## Directions
What appears in the data must be reproduced exactly.

+ + +

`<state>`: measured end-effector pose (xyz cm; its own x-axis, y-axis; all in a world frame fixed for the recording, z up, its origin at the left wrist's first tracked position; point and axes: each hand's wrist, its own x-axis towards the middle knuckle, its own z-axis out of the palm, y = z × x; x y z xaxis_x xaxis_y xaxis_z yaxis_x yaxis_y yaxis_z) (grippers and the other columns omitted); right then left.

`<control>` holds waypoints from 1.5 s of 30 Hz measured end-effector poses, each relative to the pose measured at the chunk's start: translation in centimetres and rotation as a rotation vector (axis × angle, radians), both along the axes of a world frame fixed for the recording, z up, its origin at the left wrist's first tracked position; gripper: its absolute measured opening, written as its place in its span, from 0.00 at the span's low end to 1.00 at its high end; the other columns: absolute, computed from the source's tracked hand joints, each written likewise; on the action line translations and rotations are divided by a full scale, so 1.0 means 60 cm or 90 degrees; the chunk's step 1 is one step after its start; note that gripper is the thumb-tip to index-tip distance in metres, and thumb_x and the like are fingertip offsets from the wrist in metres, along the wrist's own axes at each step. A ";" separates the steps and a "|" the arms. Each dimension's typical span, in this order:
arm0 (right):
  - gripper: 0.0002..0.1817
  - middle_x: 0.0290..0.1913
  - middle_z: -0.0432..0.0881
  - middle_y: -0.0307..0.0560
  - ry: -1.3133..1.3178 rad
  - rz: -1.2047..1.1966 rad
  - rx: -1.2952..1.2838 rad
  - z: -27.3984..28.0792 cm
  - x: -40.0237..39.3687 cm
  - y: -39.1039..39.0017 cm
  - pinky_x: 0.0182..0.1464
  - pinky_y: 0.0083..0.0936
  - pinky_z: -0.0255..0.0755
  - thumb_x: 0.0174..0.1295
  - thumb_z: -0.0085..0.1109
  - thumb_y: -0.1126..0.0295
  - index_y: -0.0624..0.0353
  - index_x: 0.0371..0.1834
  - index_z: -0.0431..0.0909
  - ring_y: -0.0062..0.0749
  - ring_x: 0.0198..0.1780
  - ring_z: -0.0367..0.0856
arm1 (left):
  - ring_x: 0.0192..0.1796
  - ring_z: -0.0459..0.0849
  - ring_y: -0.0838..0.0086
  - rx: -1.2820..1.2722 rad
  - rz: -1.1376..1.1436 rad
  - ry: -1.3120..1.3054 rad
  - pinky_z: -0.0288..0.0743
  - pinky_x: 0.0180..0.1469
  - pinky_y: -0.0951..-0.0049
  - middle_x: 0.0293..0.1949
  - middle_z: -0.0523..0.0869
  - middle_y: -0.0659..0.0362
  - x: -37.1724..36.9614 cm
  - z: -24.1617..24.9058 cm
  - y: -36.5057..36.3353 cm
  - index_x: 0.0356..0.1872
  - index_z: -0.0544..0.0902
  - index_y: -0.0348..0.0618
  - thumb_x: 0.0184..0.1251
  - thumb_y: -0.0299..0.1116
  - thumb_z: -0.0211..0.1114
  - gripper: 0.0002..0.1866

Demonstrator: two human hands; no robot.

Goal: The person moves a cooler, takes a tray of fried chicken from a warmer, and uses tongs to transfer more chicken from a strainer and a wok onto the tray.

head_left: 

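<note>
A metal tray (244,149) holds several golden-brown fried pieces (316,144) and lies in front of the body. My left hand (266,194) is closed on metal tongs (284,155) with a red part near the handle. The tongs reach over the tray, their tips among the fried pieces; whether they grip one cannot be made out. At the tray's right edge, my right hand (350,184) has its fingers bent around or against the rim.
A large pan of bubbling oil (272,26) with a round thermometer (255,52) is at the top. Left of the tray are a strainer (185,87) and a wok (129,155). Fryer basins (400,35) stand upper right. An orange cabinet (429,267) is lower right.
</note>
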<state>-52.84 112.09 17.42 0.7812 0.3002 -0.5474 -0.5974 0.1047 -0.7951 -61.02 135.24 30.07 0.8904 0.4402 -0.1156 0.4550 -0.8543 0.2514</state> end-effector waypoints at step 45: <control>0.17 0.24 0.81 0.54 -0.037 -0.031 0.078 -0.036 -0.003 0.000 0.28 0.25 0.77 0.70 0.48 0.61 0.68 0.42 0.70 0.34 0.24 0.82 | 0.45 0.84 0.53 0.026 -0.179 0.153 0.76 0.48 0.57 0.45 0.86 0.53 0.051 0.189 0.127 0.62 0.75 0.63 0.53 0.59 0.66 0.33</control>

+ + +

## Written solution
`<state>`: measured end-effector pose (xyz cm; its own x-axis, y-axis; all in a world frame fixed for the recording, z up, its origin at the left wrist's first tracked position; point and axes: each hand's wrist, its own x-axis towards the middle knuckle, its own z-axis out of the palm, y = z × x; x y z xaxis_x xaxis_y xaxis_z yaxis_x yaxis_y yaxis_z) (grippers and the other columns omitted); right then left.

`<control>` holds waypoints from 1.5 s of 30 Hz measured end-effector poses, each relative to the pose measured at the chunk's start: translation in centimetres and rotation as a rotation vector (axis × angle, radians), both along the axes of a world frame fixed for the recording, z up, its origin at the left wrist's first tracked position; gripper: its absolute measured opening, written as its place in its span, from 0.00 at the span's low end to 1.00 at its high end; the other columns: absolute, computed from the source's tracked hand joints, each written likewise; on the action line translations and rotations are divided by a full scale, so 1.0 means 60 cm or 90 degrees; the chunk's step 1 is one step after its start; note that gripper is the thumb-tip to index-tip distance in metres, and thumb_x and the like are fingertip offsets from the wrist in metres, along the wrist's own axes at each step. A ";" separates the steps and a "|" the arms. Each dimension's typical span, in this order:
arm0 (right):
  - gripper: 0.0002..0.1817
  - middle_x: 0.0290..0.1913
  - middle_z: -0.0432..0.0881
  - middle_y: -0.0307..0.0560
  - ry: -1.3133..1.3178 rad
  - rz: -1.2047..1.1966 rad
  - rx: -1.2952..1.2838 rad
  - z: -27.3984..28.0792 cm
  - x: -40.0237..39.3687 cm
  - y: -39.1039..39.0017 cm
  - pinky_x: 0.0182..0.1464
  - pinky_y: 0.0083..0.0936
  - pinky_z: -0.0255..0.0755
  - thumb_x: 0.0174..0.1295
  - thumb_z: -0.0085..0.1109
  - thumb_y: -0.1126..0.0295
  - index_y: -0.0624..0.0353
  - index_x: 0.0371..0.1834
  - index_z: -0.0431..0.0909
  - ring_y: -0.0062..0.0749
  - ring_x: 0.0198..0.1780
  - ring_z: -0.0367..0.0856
arm1 (left):
  - ring_x: 0.0192..0.1796
  - ring_z: -0.0459..0.0849
  - ring_y: -0.0838..0.0086
  - rx: -1.2820..1.2722 rad
  - rz: -1.1376..1.1436 rad
  - ry: -1.3120..1.3054 rad
  - pinky_z: -0.0288..0.0743
  - pinky_x: 0.0180..0.1469
  - pinky_y: -0.0951..-0.0049
  - middle_x: 0.0293..0.1949
  - middle_z: -0.0523..0.0869
  - middle_y: -0.0659..0.0362
  - x: -37.1724..36.9614 cm
  - z: -24.1617..24.9058 cm
  - y: -36.5057..36.3353 cm
  - index_x: 0.0356..0.1872
  - index_z: -0.0544..0.0902
  - index_y: -0.0348..0.0618
  - thumb_x: 0.0184..0.1251
  - thumb_y: -0.0299..0.1116
  - thumb_z: -0.0211..0.1114
  - gripper: 0.0002..0.1866

Demonstrator: two human hands; no robot.

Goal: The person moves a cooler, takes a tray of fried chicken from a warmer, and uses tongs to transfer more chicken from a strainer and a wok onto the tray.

head_left: 

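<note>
A metal tray (244,149) holds several golden-brown fried pieces (316,144) and lies in front of the body. My left hand (266,194) is closed on metal tongs (284,155) with a red part near the handle. The tongs reach over the tray, their tips among the fried pieces; whether they grip one cannot be made out. At the tray's right edge, my right hand (350,184) has its fingers bent around or against the rim.
A large pan of bubbling oil (272,26) with a round thermometer (255,52) is at the top. Left of the tray are a strainer (185,87) and a wok (129,155). Fryer basins (400,35) stand upper right. An orange cabinet (429,267) is lower right.
</note>
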<state>-52.84 112.09 17.42 0.7812 0.3002 -0.5474 -0.5974 0.1047 -0.7951 -61.02 135.24 30.07 0.8904 0.4402 -0.1156 0.4550 -0.8543 0.2514</state> end-effector waypoints at step 45: <control>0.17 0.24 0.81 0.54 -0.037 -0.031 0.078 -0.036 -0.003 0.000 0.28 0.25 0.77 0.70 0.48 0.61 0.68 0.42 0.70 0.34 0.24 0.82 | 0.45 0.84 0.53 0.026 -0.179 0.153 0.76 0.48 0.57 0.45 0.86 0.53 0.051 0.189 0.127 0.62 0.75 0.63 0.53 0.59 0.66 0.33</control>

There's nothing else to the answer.